Each record is to be copied exactly as written.

Top of DATA SUPPLIED

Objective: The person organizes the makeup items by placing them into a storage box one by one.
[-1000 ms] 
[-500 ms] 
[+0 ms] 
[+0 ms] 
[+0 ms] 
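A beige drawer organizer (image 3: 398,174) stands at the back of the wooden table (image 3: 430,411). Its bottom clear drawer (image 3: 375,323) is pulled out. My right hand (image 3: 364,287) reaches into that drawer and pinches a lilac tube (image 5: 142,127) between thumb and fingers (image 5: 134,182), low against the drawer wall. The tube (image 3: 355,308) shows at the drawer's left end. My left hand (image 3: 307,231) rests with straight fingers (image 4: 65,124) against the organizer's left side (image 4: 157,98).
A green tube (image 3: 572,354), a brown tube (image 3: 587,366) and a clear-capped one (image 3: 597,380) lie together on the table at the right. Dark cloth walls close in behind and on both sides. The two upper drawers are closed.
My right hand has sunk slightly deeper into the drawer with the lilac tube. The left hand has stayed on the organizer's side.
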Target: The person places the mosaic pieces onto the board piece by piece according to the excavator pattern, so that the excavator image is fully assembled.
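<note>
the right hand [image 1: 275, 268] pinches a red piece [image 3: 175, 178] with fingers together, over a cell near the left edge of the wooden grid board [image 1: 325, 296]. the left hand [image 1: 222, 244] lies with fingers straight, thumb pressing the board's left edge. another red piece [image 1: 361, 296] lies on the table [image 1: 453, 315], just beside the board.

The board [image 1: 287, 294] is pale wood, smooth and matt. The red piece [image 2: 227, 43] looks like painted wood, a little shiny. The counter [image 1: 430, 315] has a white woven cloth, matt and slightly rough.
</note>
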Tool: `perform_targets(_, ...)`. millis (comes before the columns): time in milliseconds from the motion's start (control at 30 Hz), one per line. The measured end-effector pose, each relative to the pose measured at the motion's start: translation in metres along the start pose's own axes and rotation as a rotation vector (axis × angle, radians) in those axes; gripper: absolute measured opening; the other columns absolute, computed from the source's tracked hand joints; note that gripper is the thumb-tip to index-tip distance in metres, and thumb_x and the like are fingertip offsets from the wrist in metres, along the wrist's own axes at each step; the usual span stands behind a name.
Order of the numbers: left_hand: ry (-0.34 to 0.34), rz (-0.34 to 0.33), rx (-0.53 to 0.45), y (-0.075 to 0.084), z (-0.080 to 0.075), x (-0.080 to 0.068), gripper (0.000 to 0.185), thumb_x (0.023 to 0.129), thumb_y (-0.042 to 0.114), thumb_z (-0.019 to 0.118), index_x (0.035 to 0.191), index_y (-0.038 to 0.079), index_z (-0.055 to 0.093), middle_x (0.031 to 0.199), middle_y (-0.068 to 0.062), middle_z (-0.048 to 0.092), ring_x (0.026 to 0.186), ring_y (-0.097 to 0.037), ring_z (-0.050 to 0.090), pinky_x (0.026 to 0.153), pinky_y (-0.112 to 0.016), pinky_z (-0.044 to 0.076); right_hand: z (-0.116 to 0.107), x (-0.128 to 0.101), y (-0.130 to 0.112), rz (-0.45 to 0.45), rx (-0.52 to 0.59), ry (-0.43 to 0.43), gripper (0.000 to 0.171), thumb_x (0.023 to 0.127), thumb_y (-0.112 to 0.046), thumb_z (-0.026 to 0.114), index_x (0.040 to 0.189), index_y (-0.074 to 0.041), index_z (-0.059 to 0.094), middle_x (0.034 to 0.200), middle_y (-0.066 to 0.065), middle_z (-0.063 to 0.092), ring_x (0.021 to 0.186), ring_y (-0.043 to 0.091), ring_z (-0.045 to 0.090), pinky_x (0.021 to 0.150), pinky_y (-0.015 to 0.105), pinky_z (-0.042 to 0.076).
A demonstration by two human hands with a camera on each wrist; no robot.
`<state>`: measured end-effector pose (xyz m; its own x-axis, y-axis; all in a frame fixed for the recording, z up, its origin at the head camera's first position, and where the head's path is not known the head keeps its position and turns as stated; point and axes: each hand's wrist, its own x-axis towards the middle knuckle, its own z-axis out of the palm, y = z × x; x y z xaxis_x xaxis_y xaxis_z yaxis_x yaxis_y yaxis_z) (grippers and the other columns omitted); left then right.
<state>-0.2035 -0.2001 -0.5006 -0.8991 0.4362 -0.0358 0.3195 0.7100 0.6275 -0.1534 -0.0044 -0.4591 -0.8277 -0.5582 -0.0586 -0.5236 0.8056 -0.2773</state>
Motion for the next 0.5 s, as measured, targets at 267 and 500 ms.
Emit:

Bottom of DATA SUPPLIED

ANSWER TO THIS PROBLEM
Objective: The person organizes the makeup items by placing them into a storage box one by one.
[-1000 ms] 
[-500 ms] 
[+0 ms] 
[+0 ms] 
[+0 ms] 
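A beige drawer organizer (image 3: 398,174) stands at the back of the wooden table (image 3: 430,411). Its bottom clear drawer (image 3: 375,323) is pulled out. My right hand (image 3: 364,287) reaches into that drawer and pinches a lilac tube (image 5: 142,127) between thumb and fingers (image 5: 134,182), low against the drawer wall. The tube (image 3: 355,308) shows at the drawer's left end. My left hand (image 3: 307,231) rests with straight fingers (image 4: 65,124) against the organizer's left side (image 4: 157,98).
A green tube (image 3: 572,354), a brown tube (image 3: 587,366) and a clear-capped one (image 3: 597,380) lie together on the table at the right. Dark cloth walls close in behind and on both sides. The two upper drawers are closed.
My right hand has sunk slightly deeper into the drawer with the lilac tube. The left hand has stayed on the organizer's side.
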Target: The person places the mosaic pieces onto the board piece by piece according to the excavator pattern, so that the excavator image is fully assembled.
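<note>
the right hand [image 1: 275, 268] pinches a red piece [image 3: 175, 178] with fingers together, over a cell near the left edge of the wooden grid board [image 1: 325, 296]. the left hand [image 1: 222, 244] lies with fingers straight, thumb pressing the board's left edge. another red piece [image 1: 361, 296] lies on the table [image 1: 453, 315], just beside the board.

The board [image 1: 287, 294] is pale wood, smooth and matt. The red piece [image 2: 227, 43] looks like painted wood, a little shiny. The counter [image 1: 430, 315] has a white woven cloth, matt and slightly rough.
</note>
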Tool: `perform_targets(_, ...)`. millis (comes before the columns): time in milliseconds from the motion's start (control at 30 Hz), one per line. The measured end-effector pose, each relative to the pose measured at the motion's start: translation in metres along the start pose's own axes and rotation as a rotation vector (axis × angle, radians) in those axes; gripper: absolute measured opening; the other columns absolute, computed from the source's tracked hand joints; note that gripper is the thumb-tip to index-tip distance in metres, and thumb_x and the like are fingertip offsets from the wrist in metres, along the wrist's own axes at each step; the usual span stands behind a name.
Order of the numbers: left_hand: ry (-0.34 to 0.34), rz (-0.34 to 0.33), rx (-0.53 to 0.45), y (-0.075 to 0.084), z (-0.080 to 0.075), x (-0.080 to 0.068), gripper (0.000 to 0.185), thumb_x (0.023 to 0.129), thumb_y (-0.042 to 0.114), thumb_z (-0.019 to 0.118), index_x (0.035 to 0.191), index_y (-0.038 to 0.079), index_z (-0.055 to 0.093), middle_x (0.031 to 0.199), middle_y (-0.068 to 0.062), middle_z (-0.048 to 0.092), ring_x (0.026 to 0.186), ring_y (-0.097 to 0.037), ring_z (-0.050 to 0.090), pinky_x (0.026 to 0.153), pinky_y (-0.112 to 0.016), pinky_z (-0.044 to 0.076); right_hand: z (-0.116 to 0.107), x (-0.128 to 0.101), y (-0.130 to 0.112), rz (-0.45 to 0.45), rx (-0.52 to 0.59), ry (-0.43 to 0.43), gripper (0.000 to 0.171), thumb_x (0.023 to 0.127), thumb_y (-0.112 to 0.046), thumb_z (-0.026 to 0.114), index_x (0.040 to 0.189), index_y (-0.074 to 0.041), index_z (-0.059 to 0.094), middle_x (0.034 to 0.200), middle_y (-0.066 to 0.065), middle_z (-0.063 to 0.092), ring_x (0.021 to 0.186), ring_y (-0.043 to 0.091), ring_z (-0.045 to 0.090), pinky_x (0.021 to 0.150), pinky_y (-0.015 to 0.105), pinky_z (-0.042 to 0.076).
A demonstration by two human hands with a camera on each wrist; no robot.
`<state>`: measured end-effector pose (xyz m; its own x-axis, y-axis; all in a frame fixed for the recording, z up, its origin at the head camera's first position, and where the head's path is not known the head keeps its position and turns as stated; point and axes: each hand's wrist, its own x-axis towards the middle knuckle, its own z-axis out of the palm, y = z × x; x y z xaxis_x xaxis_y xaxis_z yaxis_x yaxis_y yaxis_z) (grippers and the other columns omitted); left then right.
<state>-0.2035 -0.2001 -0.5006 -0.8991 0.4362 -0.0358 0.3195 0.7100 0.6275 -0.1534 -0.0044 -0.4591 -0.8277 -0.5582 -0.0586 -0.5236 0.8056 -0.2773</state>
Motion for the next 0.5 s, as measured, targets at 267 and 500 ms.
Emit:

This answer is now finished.